:: What the exercise asks ::
Exact reproduction of the data is required, with images excluded.

:: Material for the task ::
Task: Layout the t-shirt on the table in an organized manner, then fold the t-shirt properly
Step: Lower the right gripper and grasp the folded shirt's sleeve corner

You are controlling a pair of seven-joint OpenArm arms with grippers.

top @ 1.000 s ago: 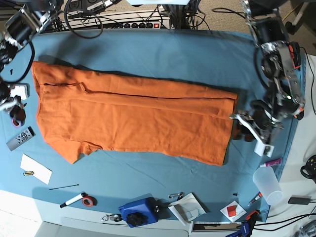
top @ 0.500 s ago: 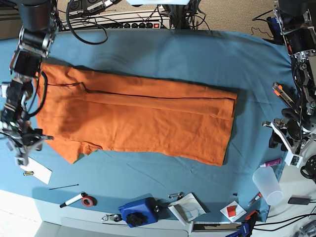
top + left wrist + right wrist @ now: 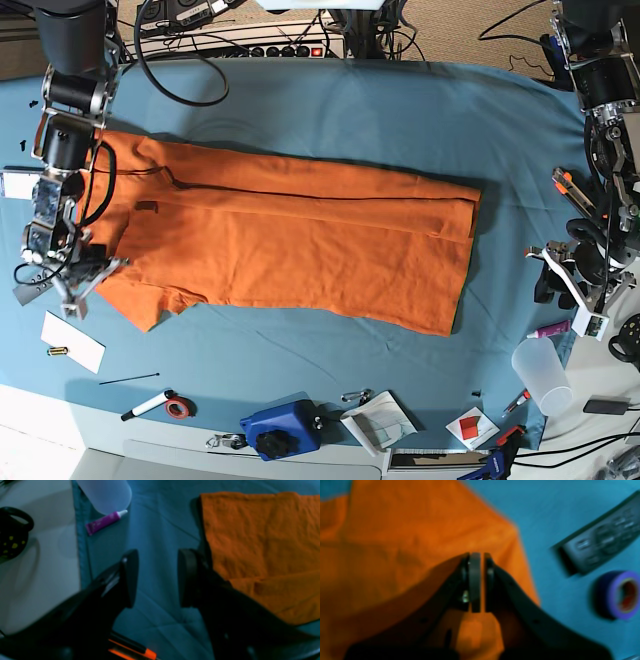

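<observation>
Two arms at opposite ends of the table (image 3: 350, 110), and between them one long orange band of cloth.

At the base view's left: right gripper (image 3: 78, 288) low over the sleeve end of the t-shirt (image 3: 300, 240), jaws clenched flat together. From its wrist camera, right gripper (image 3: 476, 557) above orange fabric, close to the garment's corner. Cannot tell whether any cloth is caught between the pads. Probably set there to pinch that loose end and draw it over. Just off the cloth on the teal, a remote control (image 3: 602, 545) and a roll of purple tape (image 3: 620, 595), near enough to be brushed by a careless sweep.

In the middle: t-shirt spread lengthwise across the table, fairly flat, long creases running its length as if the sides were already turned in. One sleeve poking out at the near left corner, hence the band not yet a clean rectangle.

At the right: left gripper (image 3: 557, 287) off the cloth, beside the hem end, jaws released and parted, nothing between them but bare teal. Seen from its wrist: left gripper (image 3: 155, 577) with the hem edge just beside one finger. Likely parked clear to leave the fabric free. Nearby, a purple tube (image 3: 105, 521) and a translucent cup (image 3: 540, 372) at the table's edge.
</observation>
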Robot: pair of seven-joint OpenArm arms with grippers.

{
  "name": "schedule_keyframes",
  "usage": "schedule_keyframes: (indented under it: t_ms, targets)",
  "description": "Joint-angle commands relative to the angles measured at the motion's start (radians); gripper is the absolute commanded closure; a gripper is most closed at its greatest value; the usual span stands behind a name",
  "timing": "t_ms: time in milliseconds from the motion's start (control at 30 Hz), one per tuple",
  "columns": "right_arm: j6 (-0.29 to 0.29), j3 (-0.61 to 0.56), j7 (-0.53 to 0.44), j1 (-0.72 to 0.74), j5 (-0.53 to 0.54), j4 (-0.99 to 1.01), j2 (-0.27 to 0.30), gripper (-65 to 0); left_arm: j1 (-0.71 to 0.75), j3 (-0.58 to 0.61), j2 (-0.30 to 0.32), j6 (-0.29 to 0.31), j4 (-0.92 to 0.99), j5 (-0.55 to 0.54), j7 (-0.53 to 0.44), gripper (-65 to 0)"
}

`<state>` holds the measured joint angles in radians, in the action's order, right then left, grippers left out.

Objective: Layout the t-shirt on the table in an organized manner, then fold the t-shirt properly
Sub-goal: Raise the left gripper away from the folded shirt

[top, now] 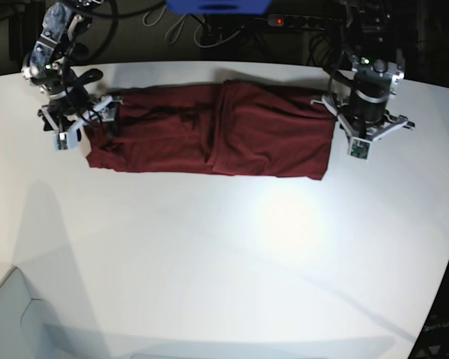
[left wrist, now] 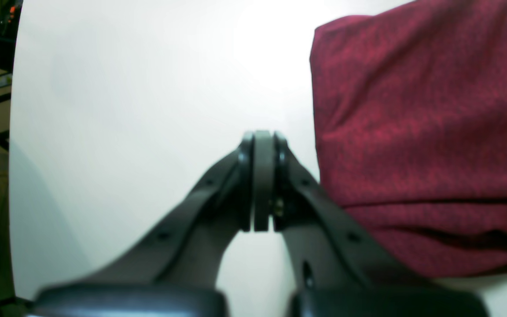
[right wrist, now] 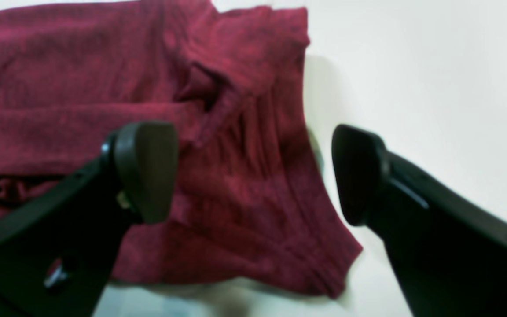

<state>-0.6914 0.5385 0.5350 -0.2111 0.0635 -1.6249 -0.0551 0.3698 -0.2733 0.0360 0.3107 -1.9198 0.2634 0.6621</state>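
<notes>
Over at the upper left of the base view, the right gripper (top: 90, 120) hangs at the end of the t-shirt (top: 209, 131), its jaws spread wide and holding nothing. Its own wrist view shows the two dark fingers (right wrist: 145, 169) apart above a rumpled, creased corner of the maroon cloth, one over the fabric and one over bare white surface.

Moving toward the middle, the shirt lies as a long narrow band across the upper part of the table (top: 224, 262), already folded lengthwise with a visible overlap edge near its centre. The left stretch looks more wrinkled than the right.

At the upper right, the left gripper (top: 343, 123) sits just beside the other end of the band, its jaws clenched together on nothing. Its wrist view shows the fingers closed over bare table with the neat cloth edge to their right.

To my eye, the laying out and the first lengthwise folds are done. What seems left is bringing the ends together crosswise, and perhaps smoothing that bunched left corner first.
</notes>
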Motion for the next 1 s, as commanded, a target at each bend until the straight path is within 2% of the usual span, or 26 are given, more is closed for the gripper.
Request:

:: Task response ::
Task: Layout the t-shirt on the table in an organized manner, then fold the t-shirt properly
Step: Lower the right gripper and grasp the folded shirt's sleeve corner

You are controlling a pair of seven-joint OpenArm arms with grippers.

top @ 1.000 s ago: 
top @ 0.500 s ago: 
top + left wrist + right wrist @ now: 

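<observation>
Two arms at opposite ends of the table (image 3: 350, 110), and between them one long orange band of cloth.

At the base view's left: right gripper (image 3: 78, 288) low over the sleeve end of the t-shirt (image 3: 300, 240), jaws clenched flat together. From its wrist camera, right gripper (image 3: 476, 557) above orange fabric, close to the garment's corner. Cannot tell whether any cloth is caught between the pads. Probably set there to pinch that loose end and draw it over. Just off the cloth on the teal, a remote control (image 3: 602, 545) and a roll of purple tape (image 3: 620, 595), near enough to be brushed by a careless sweep.

In the middle: t-shirt spread lengthwise across the table, fairly flat, long creases running its length as if the sides were already turned in. One sleeve poking out at the near left corner, hence the band not yet a clean rectangle.

At the right: left gripper (image 3: 557, 287) off the cloth, beside the hem end, jaws released and parted, nothing between them but bare teal. Seen from its wrist: left gripper (image 3: 155, 577) with the hem edge just beside one finger. Likely parked clear to leave the fabric free. Nearby, a purple tube (image 3: 105, 521) and a translucent cup (image 3: 540, 372) at the table's edge.
</observation>
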Robot: pair of seven-joint OpenArm arms with grippers.

{
  "name": "schedule_keyframes",
  "usage": "schedule_keyframes: (indented under it: t_ms, targets)",
  "description": "Joint-angle commands relative to the angles measured at the motion's start (radians); gripper is the absolute commanded closure; a gripper is most closed at its greatest value; the usual span stands behind a name",
  "timing": "t_ms: time in milliseconds from the motion's start (control at 30 Hz), one per tuple",
  "columns": "right_arm: j6 (-0.29 to 0.29), j3 (-0.61 to 0.56), j7 (-0.53 to 0.44), j1 (-0.72 to 0.74), j5 (-0.53 to 0.54), j4 (-0.99 to 1.01), j2 (-0.27 to 0.30), gripper (-65 to 0); left_arm: j1 (-0.71 to 0.75), j3 (-0.58 to 0.61), j2 (-0.30 to 0.32), j6 (-0.29 to 0.31), j4 (-0.92 to 0.99), j5 (-0.55 to 0.54), j7 (-0.53 to 0.44), gripper (-65 to 0)"
}

`<state>` holds the measured joint angles in radians, in the action's order, right then left, grippers left out.

Objective: Layout the t-shirt on the table in an organized manner, then fold the t-shirt properly
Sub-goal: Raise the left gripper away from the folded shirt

[top, now] 
[left wrist, now] 
[right wrist, now] 

<state>-0.6914 0.5385 0.5350 -0.2111 0.0635 -1.6249 -0.0551 0.3698 -0.2733 0.0360 0.3107 -1.9198 0.2634 0.6621</state>
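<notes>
Over at the upper left of the base view, the right gripper (top: 90, 120) hangs at the end of the t-shirt (top: 209, 131), its jaws spread wide and holding nothing. Its own wrist view shows the two dark fingers (right wrist: 145, 169) apart above a rumpled, creased corner of the maroon cloth, one over the fabric and one over bare white surface.

Moving toward the middle, the shirt lies as a long narrow band across the upper part of the table (top: 224, 262), already folded lengthwise with a visible overlap edge near its centre. The left stretch looks more wrinkled than the right.

At the upper right, the left gripper (top: 343, 123) sits just beside the other end of the band, its jaws clenched together on nothing. Its wrist view shows the fingers closed over bare table with the neat cloth edge to their right.

To my eye, the laying out and the first lengthwise folds are done. What seems left is bringing the ends together crosswise, and perhaps smoothing that bunched left corner first.
</notes>
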Motion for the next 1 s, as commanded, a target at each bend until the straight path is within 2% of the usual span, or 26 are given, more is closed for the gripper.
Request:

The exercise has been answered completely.